Assigned task » Will you output all of the data below exactly, omitting the images?
--*--
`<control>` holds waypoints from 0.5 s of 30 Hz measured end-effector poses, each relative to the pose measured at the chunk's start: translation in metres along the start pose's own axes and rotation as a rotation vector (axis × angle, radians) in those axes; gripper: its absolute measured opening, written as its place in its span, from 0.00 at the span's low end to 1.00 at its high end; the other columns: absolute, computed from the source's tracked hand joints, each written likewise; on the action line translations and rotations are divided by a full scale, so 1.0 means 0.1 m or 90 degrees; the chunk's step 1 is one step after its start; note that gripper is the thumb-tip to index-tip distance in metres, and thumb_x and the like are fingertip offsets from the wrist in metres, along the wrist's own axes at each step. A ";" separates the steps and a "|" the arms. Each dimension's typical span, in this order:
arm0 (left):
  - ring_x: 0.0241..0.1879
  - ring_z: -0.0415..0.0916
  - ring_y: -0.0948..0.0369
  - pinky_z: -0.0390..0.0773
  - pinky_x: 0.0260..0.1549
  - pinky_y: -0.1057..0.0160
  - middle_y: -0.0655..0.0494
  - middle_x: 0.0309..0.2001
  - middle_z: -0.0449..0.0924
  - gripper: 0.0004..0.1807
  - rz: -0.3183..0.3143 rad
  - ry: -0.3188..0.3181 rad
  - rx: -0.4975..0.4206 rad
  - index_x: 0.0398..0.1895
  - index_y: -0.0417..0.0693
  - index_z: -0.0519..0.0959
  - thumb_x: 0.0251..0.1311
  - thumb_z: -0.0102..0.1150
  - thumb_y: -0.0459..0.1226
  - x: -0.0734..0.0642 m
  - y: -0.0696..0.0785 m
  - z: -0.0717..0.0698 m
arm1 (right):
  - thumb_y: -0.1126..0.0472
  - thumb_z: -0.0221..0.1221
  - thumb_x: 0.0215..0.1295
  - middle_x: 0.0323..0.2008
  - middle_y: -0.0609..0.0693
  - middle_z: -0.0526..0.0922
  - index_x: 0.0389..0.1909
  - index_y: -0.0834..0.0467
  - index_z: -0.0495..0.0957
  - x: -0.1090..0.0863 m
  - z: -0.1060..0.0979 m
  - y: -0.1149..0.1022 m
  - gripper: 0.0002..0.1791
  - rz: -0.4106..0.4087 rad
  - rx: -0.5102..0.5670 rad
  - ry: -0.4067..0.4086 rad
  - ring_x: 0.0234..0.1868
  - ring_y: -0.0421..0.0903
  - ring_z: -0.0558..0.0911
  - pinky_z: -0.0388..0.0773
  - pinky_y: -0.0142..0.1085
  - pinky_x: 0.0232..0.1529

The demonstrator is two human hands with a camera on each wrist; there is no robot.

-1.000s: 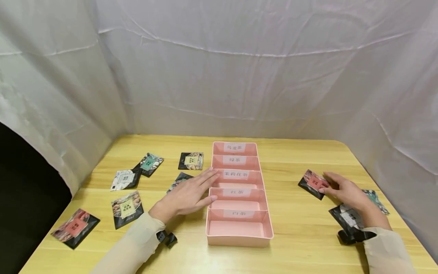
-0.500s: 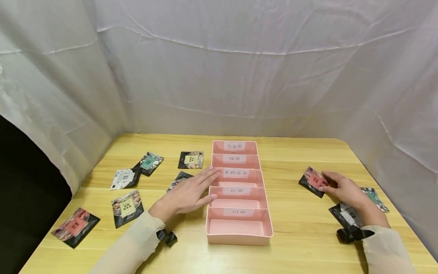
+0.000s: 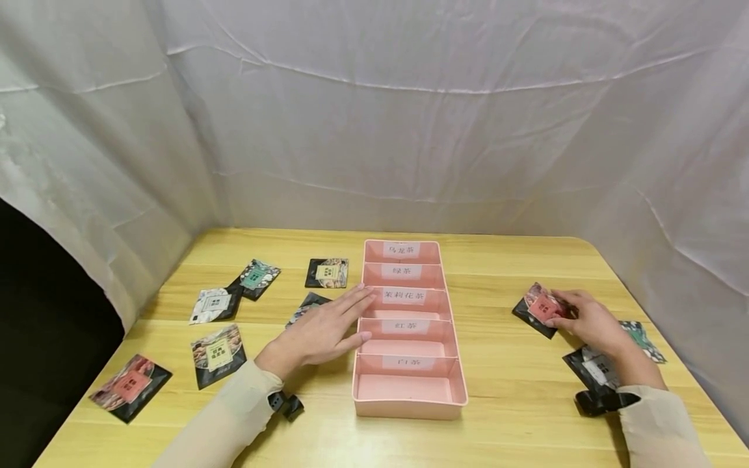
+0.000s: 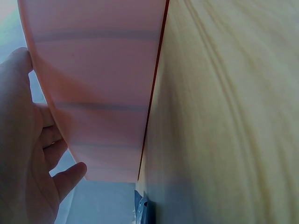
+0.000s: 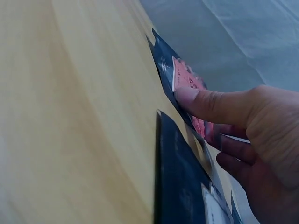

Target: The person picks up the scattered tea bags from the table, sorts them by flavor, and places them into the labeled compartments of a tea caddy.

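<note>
As pale grey fabric (image 3: 409, 143) hangs behind and beside a wood-grained table (image 3: 526, 422), a pink box (image 3: 409, 411) divided into five labelled compartments stands mid-table, its length running away from the person. The left hand (image 3: 320, 331) touches the box's left rim, fingers and thumb extended, gripping nothing. Well to the right of the box, the right hand (image 3: 593, 328) pinches a red-labelled sachet (image 3: 538, 310) by its near right edge, thumb on the printed front and fingers behind, closed to the packet's own thickness. The sachet is tilted at the tabletop; whether its lower edge touches the wood cannot be told. A white-labelled sachet (image 3: 593, 368) and a green-patterned sachet (image 3: 643, 341) lie about the right wrist. Six more sachets (image 3: 218, 355) lie left of the box, one partly hidden by the left hand.
</note>
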State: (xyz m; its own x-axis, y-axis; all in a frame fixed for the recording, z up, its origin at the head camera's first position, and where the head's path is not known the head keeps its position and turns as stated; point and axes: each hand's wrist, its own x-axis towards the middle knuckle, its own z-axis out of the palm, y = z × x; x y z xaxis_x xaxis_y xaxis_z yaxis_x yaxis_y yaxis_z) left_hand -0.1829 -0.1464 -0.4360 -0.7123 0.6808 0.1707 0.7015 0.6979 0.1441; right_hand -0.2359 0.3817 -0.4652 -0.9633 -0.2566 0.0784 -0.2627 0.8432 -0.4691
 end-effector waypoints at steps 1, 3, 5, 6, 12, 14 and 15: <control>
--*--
Problem solution »
`<control>` holds waypoints from 0.5 s of 30 Hz measured end-effector poses, each relative to the pose measured at the chunk's start: translation in metres along the start pose's own axes and rotation as a rotation vector (axis × angle, radians) in those axes; gripper: its absolute measured opening, written as its place in its span, from 0.00 at the span's low end to 1.00 at its high end; the other columns: absolute, computed from the source's tracked hand joints, each written likewise; on the action line translations and rotations are divided by a full scale, so 1.0 means 0.1 m or 90 degrees; the chunk's step 1 is one step after its start; note that gripper is the thumb-tip to index-tip distance in metres, and thumb_x and the like are fingertip offsets from the wrist in metres, along the wrist's own axes at each step. A ";" separates the steps and a "|" the arms. Each dimension's typical span, in this order:
arm0 (left):
  - ring_x: 0.0241..0.1879
  - ring_z: -0.0415..0.0916
  - ring_y: -0.0948..0.0369
  - pinky_z: -0.0390..0.0773
  - pinky_x: 0.0260..0.1549
  - pinky_y: -0.1057..0.0160
  - middle_y: -0.0655..0.0494
  - middle_x: 0.0309..0.2001
  - middle_z: -0.0449..0.0924
  - gripper: 0.0004..0.1807
  - rz: -0.3183..0.3143 rad
  - ry: -0.3188..0.3181 rad
  - rx: -0.4975..0.4206 rad
  - index_x: 0.0398..0.1895
  - index_y: -0.0417..0.0693
  - index_z: -0.0519..0.0959
  - thumb_x: 0.0251..0.1311
  - thumb_z: -0.0102..0.1150
  - thumb_y: -0.0459..0.1226
  - x: -0.0734..0.0642 m
  - y: -0.0696..0.0785 m
  - z: -0.0717..0.0698 m
arm1 (right):
  - thumb_y: -0.1126..0.0472
  - thumb_z: -0.0221..0.1221
  - thumb_x: 0.0215..0.1295
  - middle_x: 0.0323..0.2008
  - middle_y: -0.0609..0.0693
  - middle_z: -0.0526..0.0922
  - index_x: 0.0389..0.1909
  - index_y: -0.0834..0.0467
  - index_z: -0.0495..0.0957
  - x: -0.1090..0.0863 m
  - z: -0.1060..0.0979 m
  - y: -0.1149..0.1022 m
  - gripper: 0.0002..0.1791
  - rz: -0.4106..0.4087 rad
  - rx: -0.5102..0.5670 rad
  - ry: -0.4067..0.4086 rad
  - ring_x: 0.0234..0.1868
  - ring_y: -0.0421..0.0903
  - ring_z: -0.0558..0.0911
  - pinky_z: -0.0388..0.0773
  - pinky_y: -0.0142..0.1085
  - pinky_x: 0.0232..0.1529

The demonstrator is two human hands with a camera on each wrist; there is no robot.

-1.000s: 
-0.500s: 
+0.000s: 
+0.000s: 
+0.000s: 

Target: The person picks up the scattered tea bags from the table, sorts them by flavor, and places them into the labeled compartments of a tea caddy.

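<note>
As pale grey fabric (image 3: 409, 143) hangs behind and beside a wood-grained table (image 3: 526, 422), a pink box (image 3: 409, 411) divided into five labelled compartments stands mid-table, its length running away from the person. The left hand (image 3: 320, 331) touches the box's left rim, fingers and thumb extended, gripping nothing. Well to the right of the box, the right hand (image 3: 593, 328) pinches a red-labelled sachet (image 3: 538, 310) by its near right edge, thumb on the printed front and fingers behind, closed to the packet's own thickness. The sachet is tilted at the tabletop; whether its lower edge touches the wood cannot be told. A white-labelled sachet (image 3: 593, 368) and a green-patterned sachet (image 3: 643, 341) lie about the right wrist. Six more sachets (image 3: 218, 355) lie left of the box, one partly hidden by the left hand.
</note>
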State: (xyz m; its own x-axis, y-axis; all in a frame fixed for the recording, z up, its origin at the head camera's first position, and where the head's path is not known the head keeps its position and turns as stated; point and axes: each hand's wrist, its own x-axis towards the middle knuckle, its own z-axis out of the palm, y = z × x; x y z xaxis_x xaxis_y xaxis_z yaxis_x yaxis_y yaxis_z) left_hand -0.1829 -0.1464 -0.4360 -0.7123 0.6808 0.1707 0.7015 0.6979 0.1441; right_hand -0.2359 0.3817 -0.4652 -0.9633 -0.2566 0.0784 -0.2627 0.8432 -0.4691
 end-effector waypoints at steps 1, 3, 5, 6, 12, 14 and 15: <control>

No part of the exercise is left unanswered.